Work request – Each line below is to be written out once more, precisely as given.

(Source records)
[Start of Attachment]
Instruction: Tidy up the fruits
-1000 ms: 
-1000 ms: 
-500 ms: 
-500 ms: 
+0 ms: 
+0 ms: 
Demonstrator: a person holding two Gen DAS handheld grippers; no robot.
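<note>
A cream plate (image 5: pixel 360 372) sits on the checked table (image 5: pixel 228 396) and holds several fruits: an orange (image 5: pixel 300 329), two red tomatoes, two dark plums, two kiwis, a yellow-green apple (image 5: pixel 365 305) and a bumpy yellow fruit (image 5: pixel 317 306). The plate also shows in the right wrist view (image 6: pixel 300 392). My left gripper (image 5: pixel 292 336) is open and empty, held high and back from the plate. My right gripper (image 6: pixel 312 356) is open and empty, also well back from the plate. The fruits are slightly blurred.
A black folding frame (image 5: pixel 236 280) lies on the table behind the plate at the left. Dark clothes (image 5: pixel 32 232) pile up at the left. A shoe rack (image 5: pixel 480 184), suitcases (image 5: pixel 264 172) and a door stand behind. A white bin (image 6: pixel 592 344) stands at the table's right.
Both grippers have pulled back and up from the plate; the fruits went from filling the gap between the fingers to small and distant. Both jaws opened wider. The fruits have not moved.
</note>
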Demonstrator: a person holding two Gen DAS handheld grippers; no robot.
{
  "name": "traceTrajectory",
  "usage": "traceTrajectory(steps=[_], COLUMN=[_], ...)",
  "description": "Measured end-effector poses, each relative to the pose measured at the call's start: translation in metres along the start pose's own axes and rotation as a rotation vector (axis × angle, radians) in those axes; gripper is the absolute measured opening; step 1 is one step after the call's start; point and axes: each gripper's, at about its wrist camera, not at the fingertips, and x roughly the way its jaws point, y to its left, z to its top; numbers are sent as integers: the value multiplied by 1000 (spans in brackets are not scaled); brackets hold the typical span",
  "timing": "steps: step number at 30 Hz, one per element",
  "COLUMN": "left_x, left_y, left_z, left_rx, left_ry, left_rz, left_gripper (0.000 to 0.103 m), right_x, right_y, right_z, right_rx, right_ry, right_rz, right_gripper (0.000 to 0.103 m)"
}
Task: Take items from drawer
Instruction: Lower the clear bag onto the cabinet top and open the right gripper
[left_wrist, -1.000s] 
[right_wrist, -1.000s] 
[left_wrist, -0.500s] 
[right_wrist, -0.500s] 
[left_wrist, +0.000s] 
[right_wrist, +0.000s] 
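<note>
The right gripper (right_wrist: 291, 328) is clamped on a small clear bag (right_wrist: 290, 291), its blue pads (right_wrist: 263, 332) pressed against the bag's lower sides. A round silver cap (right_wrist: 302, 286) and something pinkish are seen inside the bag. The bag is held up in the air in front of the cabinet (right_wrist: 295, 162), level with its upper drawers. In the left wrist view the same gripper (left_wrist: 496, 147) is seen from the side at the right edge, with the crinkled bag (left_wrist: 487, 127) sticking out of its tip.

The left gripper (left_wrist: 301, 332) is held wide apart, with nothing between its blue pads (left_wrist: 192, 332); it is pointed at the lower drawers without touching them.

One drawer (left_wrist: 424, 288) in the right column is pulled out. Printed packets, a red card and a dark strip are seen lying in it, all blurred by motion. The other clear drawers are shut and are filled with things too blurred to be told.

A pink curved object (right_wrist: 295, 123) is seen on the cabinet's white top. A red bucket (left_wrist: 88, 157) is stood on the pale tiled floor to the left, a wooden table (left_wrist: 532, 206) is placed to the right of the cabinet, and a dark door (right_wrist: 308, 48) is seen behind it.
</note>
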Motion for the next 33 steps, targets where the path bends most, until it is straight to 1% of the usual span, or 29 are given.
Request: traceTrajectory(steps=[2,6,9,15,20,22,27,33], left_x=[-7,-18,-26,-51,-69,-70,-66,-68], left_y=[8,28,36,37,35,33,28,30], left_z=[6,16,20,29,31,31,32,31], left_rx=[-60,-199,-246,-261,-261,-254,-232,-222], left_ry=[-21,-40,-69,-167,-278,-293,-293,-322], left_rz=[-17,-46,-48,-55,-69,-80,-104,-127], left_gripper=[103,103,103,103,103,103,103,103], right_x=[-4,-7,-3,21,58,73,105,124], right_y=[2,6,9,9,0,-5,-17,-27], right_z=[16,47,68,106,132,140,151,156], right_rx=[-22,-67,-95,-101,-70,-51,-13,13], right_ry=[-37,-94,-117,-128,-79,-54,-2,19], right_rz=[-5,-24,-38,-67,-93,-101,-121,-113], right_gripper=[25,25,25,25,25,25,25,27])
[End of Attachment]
Written response –
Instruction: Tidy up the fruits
-1000 ms: 
-1000 ms: 
-500 ms: 
-500 ms: 
+0 ms: 
+0 ms: 
Demonstrator: a person holding two Gen DAS handheld grippers; no robot.
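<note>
A cream plate (image 5: pixel 360 372) sits on the checked table (image 5: pixel 228 396) and holds several fruits: an orange (image 5: pixel 300 329), two red tomatoes, two dark plums, two kiwis, a yellow-green apple (image 5: pixel 365 305) and a bumpy yellow fruit (image 5: pixel 317 306). The plate also shows in the right wrist view (image 6: pixel 300 392). My left gripper (image 5: pixel 292 336) is open and empty, held high and back from the plate. My right gripper (image 6: pixel 312 356) is open and empty, also well back from the plate. The fruits are slightly blurred.
A black folding frame (image 5: pixel 236 280) lies on the table behind the plate at the left. Dark clothes (image 5: pixel 32 232) pile up at the left. A shoe rack (image 5: pixel 480 184), suitcases (image 5: pixel 264 172) and a door stand behind. A white bin (image 6: pixel 592 344) stands at the table's right.
Both grippers have pulled back and up from the plate; the fruits went from filling the gap between the fingers to small and distant. Both jaws opened wider. The fruits have not moved.
</note>
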Demonstrator: a person holding two Gen DAS handheld grippers; no robot.
{
  "name": "traceTrajectory",
  "usage": "traceTrajectory(steps=[_], COLUMN=[_], ...)",
  "description": "Measured end-effector poses, each relative to the pose measured at the call's start: translation in metres along the start pose's own axes and rotation as a rotation vector (axis × angle, radians) in those axes; gripper is the absolute measured opening; step 1 is one step after the call's start; point and axes: each gripper's, at about its wrist camera, not at the fingertips, and x roughly the way its jaws point, y to its left, z to its top; numbers are sent as integers: the value multiplied by 1000 (spans in brackets are not scaled); brackets hold the typical span",
  "timing": "steps: step number at 30 Hz, one per element",
  "COLUMN": "left_x, left_y, left_z, left_rx, left_ry, left_rz, left_gripper (0.000 to 0.103 m), right_x, right_y, right_z, right_rx, right_ry, right_rz, right_gripper (0.000 to 0.103 m)"
}
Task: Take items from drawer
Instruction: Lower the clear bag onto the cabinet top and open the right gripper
[left_wrist, -1.000s] 
[right_wrist, -1.000s] 
[left_wrist, -0.500s] 
[right_wrist, -0.500s] 
[left_wrist, +0.000s] 
[right_wrist, +0.000s] 
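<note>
The right gripper (right_wrist: 291, 328) is clamped on a small clear bag (right_wrist: 290, 291), its blue pads (right_wrist: 263, 332) pressed against the bag's lower sides. A round silver cap (right_wrist: 302, 286) and something pinkish are seen inside the bag. The bag is held up in the air in front of the cabinet (right_wrist: 295, 162), level with its upper drawers. In the left wrist view the same gripper (left_wrist: 496, 147) is seen from the side at the right edge, with the crinkled bag (left_wrist: 487, 127) sticking out of its tip.

The left gripper (left_wrist: 301, 332) is held wide apart, with nothing between its blue pads (left_wrist: 192, 332); it is pointed at the lower drawers without touching them.

One drawer (left_wrist: 424, 288) in the right column is pulled out. Printed packets, a red card and a dark strip are seen lying in it, all blurred by motion. The other clear drawers are shut and are filled with things too blurred to be told.

A pink curved object (right_wrist: 295, 123) is seen on the cabinet's white top. A red bucket (left_wrist: 88, 157) is stood on the pale tiled floor to the left, a wooden table (left_wrist: 532, 206) is placed to the right of the cabinet, and a dark door (right_wrist: 308, 48) is seen behind it.
</note>
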Motion for the next 33 steps, targets where the path bends most, until it is straight to 1% of the usual span, or 29 are given.
Request: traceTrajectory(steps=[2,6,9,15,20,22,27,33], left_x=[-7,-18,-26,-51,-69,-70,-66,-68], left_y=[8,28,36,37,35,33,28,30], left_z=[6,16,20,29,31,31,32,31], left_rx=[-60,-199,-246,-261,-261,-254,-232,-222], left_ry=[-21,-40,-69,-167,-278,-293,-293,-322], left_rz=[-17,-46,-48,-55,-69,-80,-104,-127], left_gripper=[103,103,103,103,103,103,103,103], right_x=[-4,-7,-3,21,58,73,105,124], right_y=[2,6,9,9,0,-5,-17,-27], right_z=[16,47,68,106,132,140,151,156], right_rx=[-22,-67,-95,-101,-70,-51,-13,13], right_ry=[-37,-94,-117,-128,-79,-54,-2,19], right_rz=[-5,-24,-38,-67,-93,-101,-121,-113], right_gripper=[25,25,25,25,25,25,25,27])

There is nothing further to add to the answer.